Bu e-postayı neden gönderdiğimizi de şöyle izah edelim.

Kutsal kitabımız Kuran-ı Kerim de ZULÜM ile ilgili takriben 125 ayet bulunuyor. Bunları sizin için aşağıda derledik. Merak edenler aşağıda okuyabilir.

Bugün iktidarda olan AK PARTİ ve taraftarlarının ne kadar dindar ve mütedeyyin olduklarını biliyoruz. Eğer ortada % 10’luk bir yanlışlık ihtimali bile varsa ZULME SON VERİP mutlaka gereğini yapacaklardır. Buna da inanıyoruz yada en azından inanmak isteriz.
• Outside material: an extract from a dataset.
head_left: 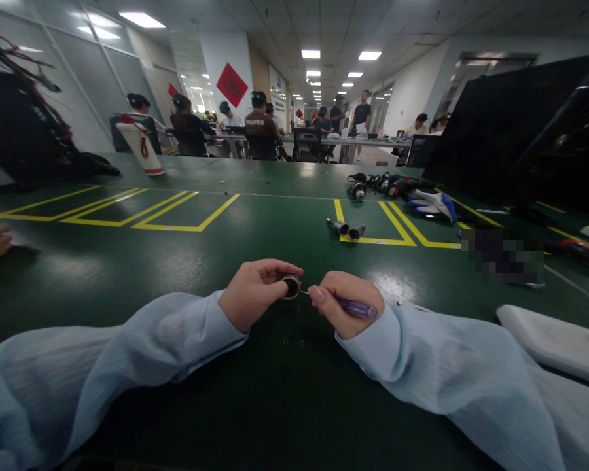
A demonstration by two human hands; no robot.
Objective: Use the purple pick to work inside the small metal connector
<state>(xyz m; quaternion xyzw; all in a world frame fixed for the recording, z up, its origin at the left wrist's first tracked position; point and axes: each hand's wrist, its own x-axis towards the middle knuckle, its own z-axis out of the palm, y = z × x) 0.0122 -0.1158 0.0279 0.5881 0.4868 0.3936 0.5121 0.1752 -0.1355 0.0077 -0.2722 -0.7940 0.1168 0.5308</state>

Biz de Peygamber Ocağı Genelkurmayımızda 30 senelik hizmeti olan bir subayın basit hatalarla kurban edilmemesi için gayret sarf ediyoruz. Amacımız hiçbir askerimizin, polisimizin ciddi kanıtlar olmadan suçlu addedilmemesidir. Kolay yetişmiyorlar. Kolay da harcayamayız. Bunu Ergenekon kumpasında biz yaşadık. İstiyoruz ki gerçekten masum olanlar bir daha bu eziyeti çekmesin. Ama bir taraftan acımasızca, gaddarca vatandaşına kurşun sıkanların da her ne rütbede olursa olsun gereken cezasını çekmesini istiyoruz.
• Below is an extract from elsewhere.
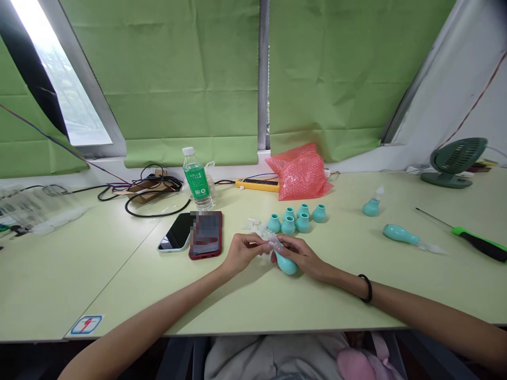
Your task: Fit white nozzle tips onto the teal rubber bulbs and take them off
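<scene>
My right hand (307,258) is wrapped around a teal squeeze bulb (287,265), its rounded end pointing down towards me. A translucent nozzle (273,239) is at the bulb's neck, where the fingers of my left hand (246,252) are pinched. The exact fit between nozzle and bulb is hidden by my fingers. Just beyond my hands, several open-necked teal bulbs (288,225) stand upright in a cluster. Small translucent pieces (255,227) lie behind my left hand. On the right are a bulb with a nozzle standing upright (371,207) and another lying on its side (401,233).
Two phones, one pale (174,233) and one red-cased (206,235), lie left of my hands. Behind are a water bottle (197,182), coiled cables (158,184), a yellow power strip (257,184) and pink bubble wrap (301,174). A screwdriver (475,244) and fan (451,163) are right.
</scene>
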`<state>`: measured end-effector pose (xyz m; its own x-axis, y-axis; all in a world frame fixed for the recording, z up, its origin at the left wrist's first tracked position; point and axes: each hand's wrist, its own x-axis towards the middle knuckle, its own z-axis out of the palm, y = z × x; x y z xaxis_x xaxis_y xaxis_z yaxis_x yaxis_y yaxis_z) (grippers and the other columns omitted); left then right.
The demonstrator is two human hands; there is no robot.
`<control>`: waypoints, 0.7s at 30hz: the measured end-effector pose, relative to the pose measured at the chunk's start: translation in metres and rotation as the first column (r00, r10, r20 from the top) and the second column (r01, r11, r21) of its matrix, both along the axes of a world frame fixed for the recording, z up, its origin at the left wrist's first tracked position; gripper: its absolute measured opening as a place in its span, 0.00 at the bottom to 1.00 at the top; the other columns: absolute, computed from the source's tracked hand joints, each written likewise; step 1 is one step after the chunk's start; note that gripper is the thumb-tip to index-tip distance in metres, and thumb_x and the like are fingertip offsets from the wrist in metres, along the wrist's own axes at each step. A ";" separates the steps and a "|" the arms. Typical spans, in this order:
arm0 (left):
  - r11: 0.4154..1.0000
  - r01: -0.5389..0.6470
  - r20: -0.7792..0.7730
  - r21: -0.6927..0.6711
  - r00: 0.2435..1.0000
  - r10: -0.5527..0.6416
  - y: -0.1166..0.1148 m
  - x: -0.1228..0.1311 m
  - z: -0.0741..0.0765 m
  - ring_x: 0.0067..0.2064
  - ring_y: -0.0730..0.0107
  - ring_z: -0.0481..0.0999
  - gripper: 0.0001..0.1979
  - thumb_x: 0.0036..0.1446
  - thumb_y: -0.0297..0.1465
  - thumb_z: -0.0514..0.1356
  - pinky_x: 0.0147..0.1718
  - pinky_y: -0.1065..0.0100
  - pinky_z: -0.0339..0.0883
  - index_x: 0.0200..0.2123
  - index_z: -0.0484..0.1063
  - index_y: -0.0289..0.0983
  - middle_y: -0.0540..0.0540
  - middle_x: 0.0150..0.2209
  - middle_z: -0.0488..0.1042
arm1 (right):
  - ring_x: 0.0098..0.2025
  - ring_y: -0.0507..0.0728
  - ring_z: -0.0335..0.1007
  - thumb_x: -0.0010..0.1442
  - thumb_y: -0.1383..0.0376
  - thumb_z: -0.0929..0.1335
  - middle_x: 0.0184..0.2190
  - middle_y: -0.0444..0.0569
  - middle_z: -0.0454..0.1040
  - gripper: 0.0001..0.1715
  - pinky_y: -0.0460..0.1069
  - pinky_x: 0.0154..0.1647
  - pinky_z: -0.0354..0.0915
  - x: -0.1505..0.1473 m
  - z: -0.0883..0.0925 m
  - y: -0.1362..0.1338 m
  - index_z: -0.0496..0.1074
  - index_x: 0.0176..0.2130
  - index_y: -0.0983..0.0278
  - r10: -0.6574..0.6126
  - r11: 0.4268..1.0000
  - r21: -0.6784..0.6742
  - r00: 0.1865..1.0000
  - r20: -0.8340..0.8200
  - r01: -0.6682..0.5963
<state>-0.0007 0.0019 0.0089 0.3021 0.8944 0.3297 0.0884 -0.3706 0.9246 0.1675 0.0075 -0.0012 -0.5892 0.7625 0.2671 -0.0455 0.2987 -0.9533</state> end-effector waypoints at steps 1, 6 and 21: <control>0.999 0.016 0.020 -0.033 1.000 -0.015 0.000 0.000 0.001 0.23 0.76 0.63 0.10 0.43 0.33 0.59 0.23 0.74 0.56 0.22 0.72 0.31 0.48 0.19 0.68 | 0.30 0.52 0.64 0.54 0.59 0.61 0.27 0.47 0.68 0.15 0.46 0.31 0.60 0.000 0.000 0.000 0.63 0.37 0.67 0.000 1.000 0.000 1.000 -0.008 0.000; 0.987 0.074 0.088 -0.142 0.994 -0.061 -0.001 0.000 0.003 0.23 0.76 0.63 0.10 0.42 0.33 0.60 0.24 0.73 0.56 0.21 0.72 0.30 0.47 0.19 0.69 | 0.31 0.52 0.64 0.54 0.59 0.61 0.28 0.47 0.68 0.15 0.46 0.31 0.60 -0.001 0.001 -0.002 0.63 0.38 0.67 0.001 1.000 0.019 1.000 -0.031 -0.001; 0.935 0.108 0.218 -0.339 0.975 -0.034 -0.002 0.000 -0.001 0.23 0.77 0.64 0.08 0.41 0.31 0.61 0.25 0.73 0.58 0.23 0.73 0.30 0.47 0.20 0.70 | 0.30 0.51 0.61 0.54 0.61 0.60 0.28 0.46 0.66 0.12 0.47 0.34 0.59 0.002 -0.005 -0.004 0.63 0.37 0.65 -0.340 0.860 0.455 0.925 0.172 0.231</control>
BU ÜLKEDE DARBE ANCAK VE SADECE DEMOKRATİK SANDIKTA OLUR.

Şimdi müsaadenizle FETÖ ÖRGÜTÜ Sanığı Korgeneral Erdal Öztürk’ün ve kardeşinin anlattıklarını paylaşalım. Son sözümüz, ELÇİYE ZEVAL OLMAZ ! Siz de aynı fikirde iseniz lütfen çevrenizle paylaşın.
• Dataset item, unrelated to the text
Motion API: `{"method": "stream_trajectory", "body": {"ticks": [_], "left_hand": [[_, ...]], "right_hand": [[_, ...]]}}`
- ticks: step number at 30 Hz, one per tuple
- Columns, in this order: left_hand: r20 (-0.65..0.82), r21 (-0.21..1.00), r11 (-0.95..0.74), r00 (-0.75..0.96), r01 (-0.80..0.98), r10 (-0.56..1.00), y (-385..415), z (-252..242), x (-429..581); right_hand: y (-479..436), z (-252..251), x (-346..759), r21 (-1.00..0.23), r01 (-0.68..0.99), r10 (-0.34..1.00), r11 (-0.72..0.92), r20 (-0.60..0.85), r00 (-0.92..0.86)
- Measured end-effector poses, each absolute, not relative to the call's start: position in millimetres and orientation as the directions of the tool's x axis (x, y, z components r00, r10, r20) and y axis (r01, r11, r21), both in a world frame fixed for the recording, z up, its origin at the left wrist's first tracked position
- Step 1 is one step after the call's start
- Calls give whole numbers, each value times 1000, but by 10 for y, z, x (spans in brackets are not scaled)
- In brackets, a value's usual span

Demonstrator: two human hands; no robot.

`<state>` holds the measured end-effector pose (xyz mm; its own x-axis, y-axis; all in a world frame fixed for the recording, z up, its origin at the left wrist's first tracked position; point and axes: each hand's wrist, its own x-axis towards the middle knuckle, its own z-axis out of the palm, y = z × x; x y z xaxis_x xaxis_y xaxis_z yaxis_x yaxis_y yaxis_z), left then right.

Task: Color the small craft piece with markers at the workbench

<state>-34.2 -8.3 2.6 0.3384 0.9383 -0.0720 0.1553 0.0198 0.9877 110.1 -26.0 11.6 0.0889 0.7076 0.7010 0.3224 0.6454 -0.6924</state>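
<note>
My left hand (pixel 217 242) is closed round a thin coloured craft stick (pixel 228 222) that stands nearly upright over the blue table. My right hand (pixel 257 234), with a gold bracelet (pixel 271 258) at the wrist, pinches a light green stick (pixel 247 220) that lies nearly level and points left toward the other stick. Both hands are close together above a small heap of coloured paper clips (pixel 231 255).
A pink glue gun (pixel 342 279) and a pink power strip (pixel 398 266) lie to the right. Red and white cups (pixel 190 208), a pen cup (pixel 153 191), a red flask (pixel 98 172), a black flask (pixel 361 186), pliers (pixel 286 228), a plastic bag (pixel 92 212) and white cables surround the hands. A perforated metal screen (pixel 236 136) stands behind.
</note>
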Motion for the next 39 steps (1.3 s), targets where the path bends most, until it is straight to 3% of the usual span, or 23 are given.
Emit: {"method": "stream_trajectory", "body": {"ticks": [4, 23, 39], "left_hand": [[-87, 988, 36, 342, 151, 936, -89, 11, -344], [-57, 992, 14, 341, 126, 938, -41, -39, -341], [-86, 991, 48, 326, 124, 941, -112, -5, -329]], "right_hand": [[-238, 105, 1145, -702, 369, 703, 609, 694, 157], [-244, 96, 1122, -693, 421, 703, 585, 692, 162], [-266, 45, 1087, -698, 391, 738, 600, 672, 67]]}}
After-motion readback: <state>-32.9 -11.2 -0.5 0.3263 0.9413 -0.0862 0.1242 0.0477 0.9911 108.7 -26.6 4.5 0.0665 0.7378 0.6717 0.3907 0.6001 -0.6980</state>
ÖZEL BÜRO İSTİHBARAT GRUBU

KARDEŞİ NURHAN ÖZTÜRK : 3. KOLORDU KOMUTANI KORGENERAL ERDAL ÖZTÜRK MASUMDUR !!!

Abim 15 Temmuz darbe girişimine yönelik yürütülen soruşturmalar kapsamında tutuklamalarda en çok ses getiren isimlerden biri olan 3.Kolordu Komutanı Korg. Erdal Öztürk’dür. İstanbul 3.Kolordu Komutanı Korg. Erdal Öztürk masumdur. Abim Erdal ÖZTÜRK İstanbul’da darbeyi birinci derecede kıran bir kahramandır. Niçin tutuklandığını ve hala niçin ceza evinde tutulduğunu anlamış değiliz.  Büyük oğlunun görevine babası gerekçe gösterilerek son verilmiştir. Şu anda işsizdir. Küçük oğlu devletteki görevinden uzaklaştırılıp başka bir bakanlık emrine düz memur olarak tayin edilmiştir. Ben ise tutuklandım üniversitedeki görevimden iki ay süre ile uzaklaştırıldım. Şu anda görevime devam etmekteyim. Savcılık
hakkımda kovuşturmaya gerek yoktur kararı vermiştir.

· Ekte abimin savcılığa vermiş olduğu dilekçe bulunmaktadır. Olayları kendisi anlatmaktadır.

· Ayrıca gazeteci Emre Erciş ve Süleyman Özışık'ın belgelere dayalı olarak abimin masum olduğuna dair yazmış oldukları yazılar mevcuttur.

Adalet için bir şeyler yapınız. Hiç bir şey yapamıyorsanız sadece dikkate alınız. Mahkemeler Türk Milleti adına karar verir.

Yrd. Doç. Dr. Nurhan Adil ÖZTÜRK
İskenderun Teknik Üniversitesi & Makine Mühendisliği Bölümü & İskenderun - HATAY
e-posta: 
naozturk@gmail.com

1.  KARDEŞİ NURHAN ÖZTÜRK’ÜN AÇIKLAMALARININ OLDUĞU DÖKÜMANI İNDİRMEK İÇİN BURAYA TIKLAYIN.

2.  KENDİ EL YAZISI İLE KORGENERAL ERDAL ÖZTÜRK'ÜN SAVUNMASI(İNDİR)

BASINDAN İLGİLİ HABERLER (EL CEZİRE TV)

Darbeci generalin son hamlesi

Önce sıkıyönetim ilân edildiğini duyurdu, iki saat sonra canlı yayında ‘TSK, Türk halkının iradesine saygılıdır’ dedi. Al Jazeera, darbe gecesi saf değiştiren generalle ilgili ayrıntılara ulaştı.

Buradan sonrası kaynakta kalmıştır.